Indocyanine green fluorescence angiography (ICGFA) is gaining popularity as an intraoperative tool to assess flap perfusion. However, it needs interpretation and there is concern regarding a potential for over-debridement with its use. Here we describe an artificial intelligence (AI) method that indicates the extent of flap trimming required.

Methods

Operative ICGFA recordings from ten consenting patients undergoing flap reconstruction without subsequent partial/total necrosis as part of an approved prospective study (NCT 04220242, Institutional Review Board Ref:1/378/2092), provided the training-testing datasets. Drawing from prior similar experience with ICGFA intestinal perfusion signal analysis, five fluorescence intensity and time-related features were analysed (MATLAB R2024a) from stabilised ICGFA imagery. Machine learning model training (with ten-fold cross-validation application) was grounded on the actual trimming by a consultant plastic surgeon (S.P.) experienced in ICGFA. MATLAB classification learner app was used to identify the most important feature and generate partial dependence plots for interpretability during training. Testing involved post-hoc application to unseen videos blinded to surgeon ICGFA interpretation.

Results

Training:testing datasets comprised 7:3 ICGFA videos with 28 and 3 sampled lines respectively. Validation and testing accuracy were 99.9 % and 99.3 % respectively. Maximum fluorescence intensity identified as the most important predictive curve feature.

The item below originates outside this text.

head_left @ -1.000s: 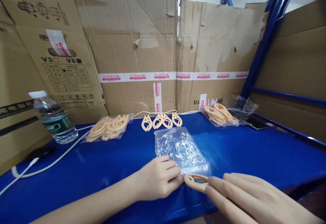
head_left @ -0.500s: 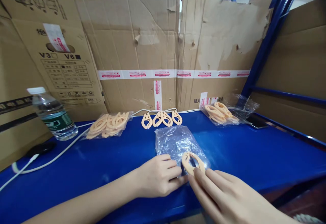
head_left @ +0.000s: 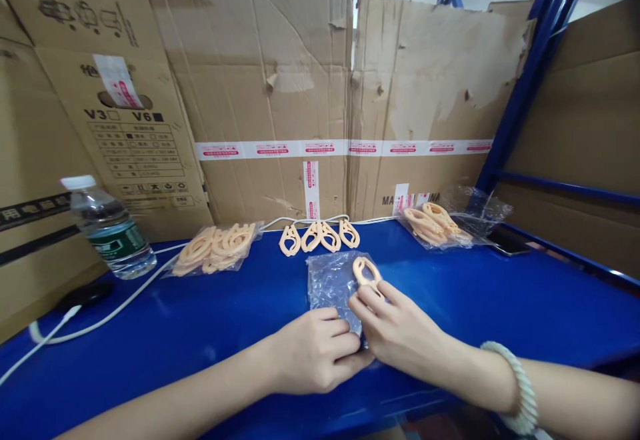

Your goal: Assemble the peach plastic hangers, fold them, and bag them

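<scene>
A clear plastic bag (head_left: 327,280) lies flat on the blue table. My left hand (head_left: 320,350) is closed on its near edge, the fingertips partly hidden. My right hand (head_left: 395,323) pinches a peach plastic folding hanger (head_left: 359,270), folded into a teardrop loop, by its near end. The hanger's loop points away from me over the bag's right part; I cannot tell whether it is inside the film or on top. Behind the bag, several like hangers (head_left: 330,237) lie in a row.
Filled bags of hangers rest at the left (head_left: 215,250) and right (head_left: 433,223). A water bottle (head_left: 113,233), a black device (head_left: 85,295) with a white cable (head_left: 125,303) and a dark phone (head_left: 507,241) are around them. Cardboard sheets (head_left: 270,93) stand behind; a blue post (head_left: 515,93) rises at right.
My right hand has moved forward and slightly left with the hanger, over the bag's far right part. My left hand has stayed at the bag's near edge.
</scene>
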Action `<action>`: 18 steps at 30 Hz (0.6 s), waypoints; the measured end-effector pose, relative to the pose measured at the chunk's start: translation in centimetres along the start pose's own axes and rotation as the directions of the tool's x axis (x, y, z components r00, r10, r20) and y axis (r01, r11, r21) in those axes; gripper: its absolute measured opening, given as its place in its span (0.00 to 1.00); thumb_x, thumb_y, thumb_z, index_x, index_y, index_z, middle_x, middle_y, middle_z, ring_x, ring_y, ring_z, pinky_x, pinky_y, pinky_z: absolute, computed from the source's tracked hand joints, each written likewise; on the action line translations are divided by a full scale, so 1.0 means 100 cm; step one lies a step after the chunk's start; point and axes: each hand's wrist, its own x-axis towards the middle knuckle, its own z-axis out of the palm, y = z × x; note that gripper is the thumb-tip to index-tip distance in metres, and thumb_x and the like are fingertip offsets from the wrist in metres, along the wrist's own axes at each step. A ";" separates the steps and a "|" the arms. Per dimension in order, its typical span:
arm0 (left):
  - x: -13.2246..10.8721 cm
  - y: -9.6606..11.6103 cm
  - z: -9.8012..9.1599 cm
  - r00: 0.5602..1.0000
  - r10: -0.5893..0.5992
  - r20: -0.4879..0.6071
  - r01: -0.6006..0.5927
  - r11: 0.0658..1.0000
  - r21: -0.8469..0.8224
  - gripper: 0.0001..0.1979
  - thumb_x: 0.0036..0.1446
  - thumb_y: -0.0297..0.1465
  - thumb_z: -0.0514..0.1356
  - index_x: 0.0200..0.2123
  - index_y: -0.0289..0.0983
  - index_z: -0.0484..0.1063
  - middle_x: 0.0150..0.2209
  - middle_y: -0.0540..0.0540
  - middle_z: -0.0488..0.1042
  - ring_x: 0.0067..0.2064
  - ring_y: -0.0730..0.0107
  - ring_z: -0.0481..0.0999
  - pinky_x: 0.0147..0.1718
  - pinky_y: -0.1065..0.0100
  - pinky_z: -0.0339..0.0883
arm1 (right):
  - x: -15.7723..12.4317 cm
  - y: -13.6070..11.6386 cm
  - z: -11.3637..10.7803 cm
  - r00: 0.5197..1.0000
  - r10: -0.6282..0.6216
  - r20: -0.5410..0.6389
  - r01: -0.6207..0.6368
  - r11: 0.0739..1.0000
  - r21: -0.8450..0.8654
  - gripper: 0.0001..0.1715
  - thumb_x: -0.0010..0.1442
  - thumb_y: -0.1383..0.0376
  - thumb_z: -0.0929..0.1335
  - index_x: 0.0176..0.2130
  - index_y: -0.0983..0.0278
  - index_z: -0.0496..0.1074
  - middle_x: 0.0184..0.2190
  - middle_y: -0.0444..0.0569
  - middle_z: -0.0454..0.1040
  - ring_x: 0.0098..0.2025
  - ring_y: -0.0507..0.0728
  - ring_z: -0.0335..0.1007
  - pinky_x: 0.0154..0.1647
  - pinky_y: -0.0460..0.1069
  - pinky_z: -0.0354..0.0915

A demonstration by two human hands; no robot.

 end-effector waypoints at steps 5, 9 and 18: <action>-0.001 -0.001 -0.003 0.998 0.055 0.010 -0.055 0.998 0.042 0.08 0.63 0.25 0.56 0.33 0.35 0.74 0.20 0.53 0.67 0.22 0.72 0.62 0.22 0.66 0.55 | -0.004 0.023 -0.012 0.999 -0.034 0.018 0.030 0.982 0.188 0.09 0.58 0.70 0.68 0.26 0.66 0.75 0.43 0.57 0.72 0.46 0.62 0.63 0.44 0.56 0.61; -0.006 -0.004 -0.002 0.998 0.062 0.008 -0.062 0.997 0.035 0.07 0.62 0.24 0.55 0.33 0.36 0.72 0.21 0.53 0.65 0.22 0.71 0.62 0.21 0.66 0.54 | 0.013 0.074 -0.025 0.995 0.103 -0.018 -0.079 0.856 0.512 0.15 0.65 0.66 0.62 0.31 0.65 0.73 0.40 0.53 0.72 0.42 0.57 0.64 0.43 0.52 0.63; -0.014 -0.008 0.000 0.973 -0.224 -0.059 0.210 0.961 -0.182 0.05 0.59 0.27 0.50 0.31 0.37 0.64 0.23 0.50 0.68 0.23 0.72 0.64 0.20 0.69 0.56 | 0.063 0.150 0.099 0.896 0.150 0.418 -0.268 0.933 0.241 0.31 0.59 0.81 0.63 0.59 0.64 0.66 0.63 0.59 0.60 0.58 0.62 0.61 0.52 0.52 0.61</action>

Partial dependence plotting revealed a threshold of 22.1 grayscale units and regions with maximum intensity less then threshold being more likely to be predicted as “excise”.

Conclusion

The AI method proved discriminative regarding indicating whether to retain or excise peripheral flap portions. Additional prospective patients and expert references are needed to validate generalisability.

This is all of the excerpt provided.